WORK TO BE COMPLETED:
Please repeat only the lines below starting at the line that holds "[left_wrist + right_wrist" and ending at the line that holds "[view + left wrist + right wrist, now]", exactly, with both of those lines included and every picture omitted.

※ ※ ※

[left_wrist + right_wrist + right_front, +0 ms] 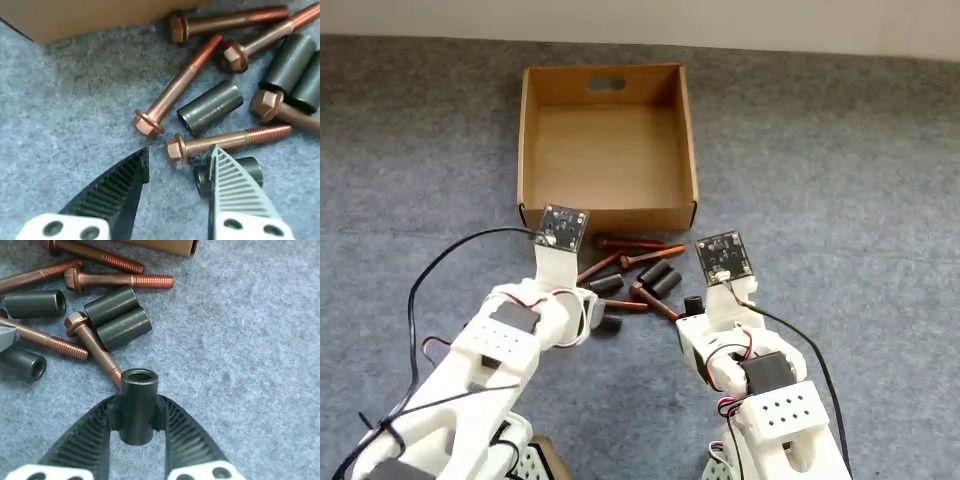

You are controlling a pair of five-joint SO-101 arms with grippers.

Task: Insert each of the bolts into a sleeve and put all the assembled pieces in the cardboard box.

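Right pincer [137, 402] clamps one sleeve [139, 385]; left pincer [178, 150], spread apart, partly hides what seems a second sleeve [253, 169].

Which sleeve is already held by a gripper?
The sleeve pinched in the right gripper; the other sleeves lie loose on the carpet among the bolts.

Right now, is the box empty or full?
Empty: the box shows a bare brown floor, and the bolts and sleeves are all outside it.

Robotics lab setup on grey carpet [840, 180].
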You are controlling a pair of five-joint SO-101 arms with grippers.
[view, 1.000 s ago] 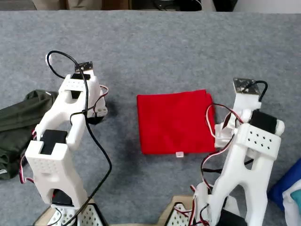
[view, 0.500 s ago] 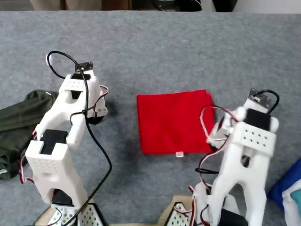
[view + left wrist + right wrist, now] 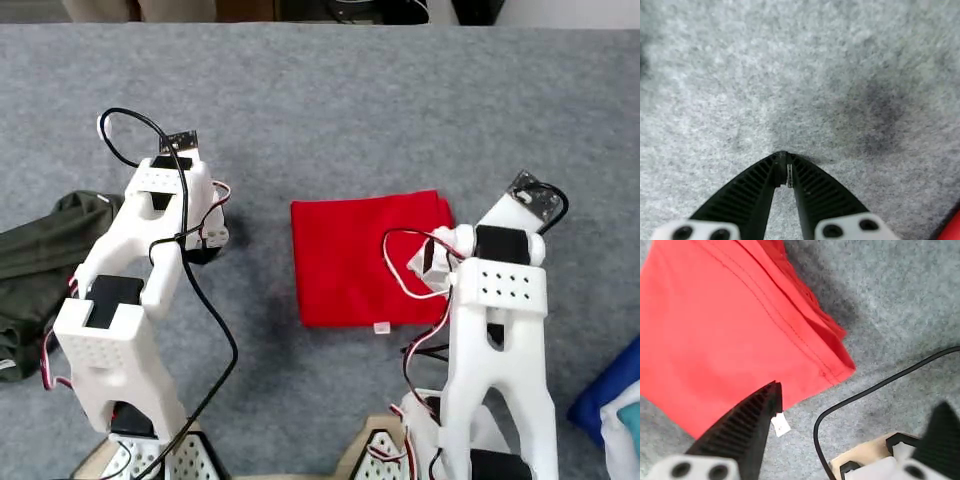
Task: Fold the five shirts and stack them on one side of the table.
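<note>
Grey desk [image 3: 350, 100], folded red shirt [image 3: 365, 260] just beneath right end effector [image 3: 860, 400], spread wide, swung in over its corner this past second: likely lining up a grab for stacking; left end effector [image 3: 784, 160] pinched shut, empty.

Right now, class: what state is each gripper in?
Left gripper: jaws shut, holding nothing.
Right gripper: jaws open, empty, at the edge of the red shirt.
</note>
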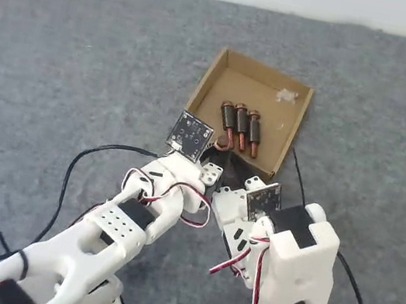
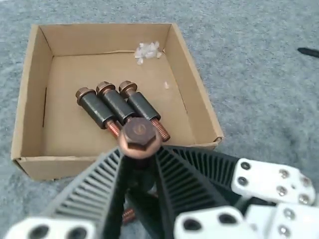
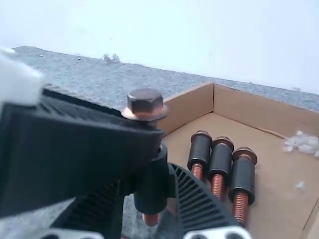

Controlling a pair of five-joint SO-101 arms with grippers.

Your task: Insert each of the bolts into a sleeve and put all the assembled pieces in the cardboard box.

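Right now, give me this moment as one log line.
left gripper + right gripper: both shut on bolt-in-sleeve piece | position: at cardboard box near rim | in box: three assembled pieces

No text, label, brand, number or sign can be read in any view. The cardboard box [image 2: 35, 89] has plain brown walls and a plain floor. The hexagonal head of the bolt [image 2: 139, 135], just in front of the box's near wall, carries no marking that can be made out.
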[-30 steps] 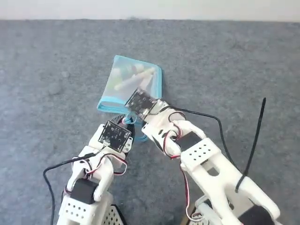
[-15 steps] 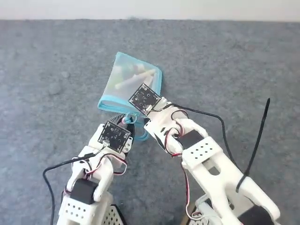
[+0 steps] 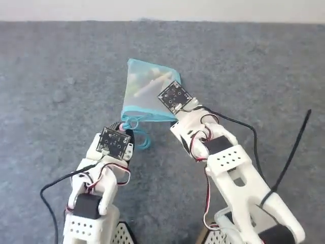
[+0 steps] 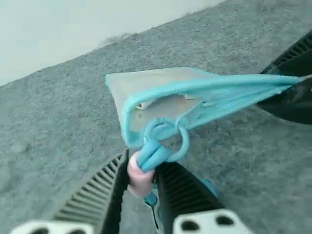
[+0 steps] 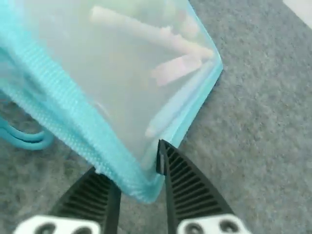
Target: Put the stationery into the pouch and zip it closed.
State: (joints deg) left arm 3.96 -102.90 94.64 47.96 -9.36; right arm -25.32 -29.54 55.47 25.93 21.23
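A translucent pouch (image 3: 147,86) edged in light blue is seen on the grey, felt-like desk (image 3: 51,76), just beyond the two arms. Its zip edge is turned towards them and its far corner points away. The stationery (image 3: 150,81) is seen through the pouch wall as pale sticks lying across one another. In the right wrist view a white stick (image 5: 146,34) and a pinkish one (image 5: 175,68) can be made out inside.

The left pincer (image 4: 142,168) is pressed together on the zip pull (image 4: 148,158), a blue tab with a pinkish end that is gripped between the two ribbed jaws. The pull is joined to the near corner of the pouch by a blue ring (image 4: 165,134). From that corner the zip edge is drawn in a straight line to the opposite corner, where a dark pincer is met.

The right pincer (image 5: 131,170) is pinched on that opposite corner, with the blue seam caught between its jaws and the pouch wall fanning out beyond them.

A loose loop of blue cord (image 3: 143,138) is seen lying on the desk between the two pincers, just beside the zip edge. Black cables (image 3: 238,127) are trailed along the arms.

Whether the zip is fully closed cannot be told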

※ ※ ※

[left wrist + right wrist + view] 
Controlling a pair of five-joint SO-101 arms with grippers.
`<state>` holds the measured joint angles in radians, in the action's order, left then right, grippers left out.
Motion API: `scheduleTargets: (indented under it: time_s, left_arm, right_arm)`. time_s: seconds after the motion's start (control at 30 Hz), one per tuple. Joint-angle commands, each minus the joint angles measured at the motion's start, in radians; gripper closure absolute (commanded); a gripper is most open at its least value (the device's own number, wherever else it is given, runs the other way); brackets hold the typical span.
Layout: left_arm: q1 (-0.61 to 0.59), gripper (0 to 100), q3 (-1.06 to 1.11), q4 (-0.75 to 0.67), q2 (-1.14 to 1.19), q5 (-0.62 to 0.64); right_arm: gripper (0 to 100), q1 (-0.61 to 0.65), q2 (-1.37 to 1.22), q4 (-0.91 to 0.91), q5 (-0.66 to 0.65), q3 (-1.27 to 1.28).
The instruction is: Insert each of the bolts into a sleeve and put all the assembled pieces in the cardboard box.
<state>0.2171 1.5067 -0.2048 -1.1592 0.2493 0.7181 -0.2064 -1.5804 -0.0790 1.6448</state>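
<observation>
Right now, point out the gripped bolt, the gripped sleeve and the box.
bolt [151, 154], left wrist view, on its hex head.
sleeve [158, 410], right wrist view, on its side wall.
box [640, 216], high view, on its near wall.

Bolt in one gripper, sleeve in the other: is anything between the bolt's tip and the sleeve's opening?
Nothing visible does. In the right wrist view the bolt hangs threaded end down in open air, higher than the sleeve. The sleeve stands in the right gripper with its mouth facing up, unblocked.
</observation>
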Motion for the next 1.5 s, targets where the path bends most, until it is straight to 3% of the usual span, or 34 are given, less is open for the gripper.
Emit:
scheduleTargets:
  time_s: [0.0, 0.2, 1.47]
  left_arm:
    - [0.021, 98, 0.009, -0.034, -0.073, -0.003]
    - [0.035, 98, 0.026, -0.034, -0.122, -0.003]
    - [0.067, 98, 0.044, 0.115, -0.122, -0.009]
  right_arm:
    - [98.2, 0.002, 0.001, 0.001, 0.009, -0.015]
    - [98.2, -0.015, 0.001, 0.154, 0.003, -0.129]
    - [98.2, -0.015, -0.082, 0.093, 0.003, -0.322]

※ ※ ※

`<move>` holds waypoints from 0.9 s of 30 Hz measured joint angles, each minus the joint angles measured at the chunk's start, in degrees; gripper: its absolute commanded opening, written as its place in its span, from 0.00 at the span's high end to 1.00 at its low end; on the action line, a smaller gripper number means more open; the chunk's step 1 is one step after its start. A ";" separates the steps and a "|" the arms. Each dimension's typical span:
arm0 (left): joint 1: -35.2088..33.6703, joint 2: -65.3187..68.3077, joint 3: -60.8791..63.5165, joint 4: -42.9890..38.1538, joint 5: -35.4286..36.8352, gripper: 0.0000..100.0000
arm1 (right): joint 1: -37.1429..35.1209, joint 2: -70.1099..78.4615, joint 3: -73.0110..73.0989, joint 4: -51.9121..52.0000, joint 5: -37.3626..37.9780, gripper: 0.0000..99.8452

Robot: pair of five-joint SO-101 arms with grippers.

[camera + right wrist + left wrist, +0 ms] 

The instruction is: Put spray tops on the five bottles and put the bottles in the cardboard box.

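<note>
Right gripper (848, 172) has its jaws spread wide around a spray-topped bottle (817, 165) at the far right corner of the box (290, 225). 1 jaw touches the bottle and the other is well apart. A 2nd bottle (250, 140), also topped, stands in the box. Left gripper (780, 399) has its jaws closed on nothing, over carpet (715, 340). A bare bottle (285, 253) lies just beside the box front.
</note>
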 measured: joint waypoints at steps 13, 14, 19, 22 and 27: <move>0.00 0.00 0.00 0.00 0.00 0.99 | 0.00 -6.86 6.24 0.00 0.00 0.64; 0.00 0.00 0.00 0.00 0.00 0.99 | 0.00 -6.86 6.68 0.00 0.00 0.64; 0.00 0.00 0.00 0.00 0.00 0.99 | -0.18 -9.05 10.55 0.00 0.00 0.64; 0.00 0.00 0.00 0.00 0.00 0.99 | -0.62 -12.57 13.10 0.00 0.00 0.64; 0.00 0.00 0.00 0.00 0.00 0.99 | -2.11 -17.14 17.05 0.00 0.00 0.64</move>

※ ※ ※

FINAL ANSWER:
[left_wrist + right_wrist + right_front, +0 ms] 

You are controlling a pair of five-joint SO-101 arms with grippers.

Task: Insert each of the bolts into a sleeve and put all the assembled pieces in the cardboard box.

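Right pincer [137, 402] clamps one sleeve [139, 385]; left pincer [178, 150], spread apart, partly hides what seems a second sleeve [253, 169].

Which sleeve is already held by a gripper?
The sleeve pinched in the right gripper; the other sleeves lie loose on the carpet among the bolts.

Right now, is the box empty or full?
Empty: the box shows a bare brown floor, and the bolts and sleeves are all outside it.

Robotics lab setup on grey carpet [840, 180].
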You are controlling a pair of five-joint SO-101 arms with grippers.
[view, 1.000 s ago] 
[view, 0.500 s ago] 
[view + left wrist + right wrist, now] 

This exercise requires no further output.